Genetic Testing and Breast Cancer: Consider the Implications

October is Breast Cancer Awareness Month and Healthy Life talked to area Health Professionals about some of the latest developments in the ongoing mission to help women and their families understand and cope with the disease.

As genetic research progresses, more is becoming understood about the causes and contributing factors that lead to diseases like breast cancer. While it is estimated that only 5-10% of all breast cancers can be linked to inherited genetic mutations, such as BRCA1 and BRCA2, knowing your family health history has never been more important.

“Knowledge translates to vigilance,” says Dr. Camelia Lawrence, MD, a Board Certified, Fellowship Trained Breast Surgeon at the United Health Services Breast Center in Vestal. “A family history can tell us a lot about the big picture and lead us to the proper testing and surveillance of patients.”

While genetic mutations are relatively rare in the general population, women who have a strong family history of any type of cancer – not just breast cancer – should consider genetic counseling. The counselors are trained to look for patterns that signal the need for genetic testing and to go one important step further by recommending which specific test(s) are indicated. Once you’ve been tested, their expertise is also very valuable in accurately interpreting the results. Just because you have tested negative for one gene mutation does not mean you don’t have another.
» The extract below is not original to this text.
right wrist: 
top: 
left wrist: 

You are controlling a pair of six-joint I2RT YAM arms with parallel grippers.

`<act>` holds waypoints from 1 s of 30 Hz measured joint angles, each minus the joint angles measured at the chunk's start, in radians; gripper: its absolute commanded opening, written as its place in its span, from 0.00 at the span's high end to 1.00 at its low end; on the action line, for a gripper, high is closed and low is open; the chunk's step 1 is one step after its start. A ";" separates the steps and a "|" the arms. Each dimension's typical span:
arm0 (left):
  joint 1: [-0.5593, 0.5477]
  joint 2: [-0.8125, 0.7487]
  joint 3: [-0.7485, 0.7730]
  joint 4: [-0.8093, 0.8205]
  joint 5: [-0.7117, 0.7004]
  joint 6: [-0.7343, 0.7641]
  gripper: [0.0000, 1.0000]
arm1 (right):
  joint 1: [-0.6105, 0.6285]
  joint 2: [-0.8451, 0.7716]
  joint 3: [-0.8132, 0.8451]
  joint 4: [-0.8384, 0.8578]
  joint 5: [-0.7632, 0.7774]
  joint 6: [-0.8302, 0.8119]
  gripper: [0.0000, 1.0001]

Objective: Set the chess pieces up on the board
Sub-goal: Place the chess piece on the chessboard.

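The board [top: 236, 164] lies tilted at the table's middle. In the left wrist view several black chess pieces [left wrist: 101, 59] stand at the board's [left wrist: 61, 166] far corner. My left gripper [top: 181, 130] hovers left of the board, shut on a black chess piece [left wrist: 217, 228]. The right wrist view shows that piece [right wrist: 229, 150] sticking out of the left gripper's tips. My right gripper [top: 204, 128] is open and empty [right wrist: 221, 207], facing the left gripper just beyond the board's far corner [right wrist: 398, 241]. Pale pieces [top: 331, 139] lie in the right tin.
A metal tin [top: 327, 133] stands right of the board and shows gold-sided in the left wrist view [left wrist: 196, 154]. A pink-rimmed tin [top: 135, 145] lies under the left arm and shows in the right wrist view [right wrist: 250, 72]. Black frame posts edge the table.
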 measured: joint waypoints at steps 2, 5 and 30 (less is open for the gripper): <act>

An under-utilized community resource, genetic counselors can also assist you in understanding the implications a positive result can have on your ability to obtain life insurance or disability insurance in the future. There are laws in place to protect your privacy with regard to health insurance and employment discrimination, but no such laws exist for life insurance and disability.

The testing itself is fairly simple – a blood test, or buccal mouthwash that is sent to a specialized lab for analysis. When test results come back, genetic counselors and physicians assist you in interpreting the results – which can be positive, negative, or ambiguous. They can also guide you in making decisions about whether or not to include family members in the counsel-ing and who to include.

“Many people don’t realize that inherited gene mutations such as BRCA1 and BRCA2 can be carried and passed down by both the male and female members of a family,” explains Dr. Lawrence.

For some women, though, genetic testing is not just about assessing future risk. If you’ve already been diagnosed with breast cancer, and fit the criteria for testing, the process takes on a different tone – and speed can be of the essence.

“If a woman diagnosed with breast cancer tests positive for BRCA1 or BRCA2 her treatment protocol can shift, so it becomes important to have those results before deciding on a surgical plan,” says Dr. Lawrence.

The treatment for BRCA1/BRCA2 gene-positive breast cancer is risk reduc-ing bilateral mastectomy. If the woman is over 40 or at the end of her child-bearing years, risk reducing oophorectomy (surgical removal of the ovaries) is also performed. The recommendations also apply to women who test positive, but have not been diagnosed with cancer.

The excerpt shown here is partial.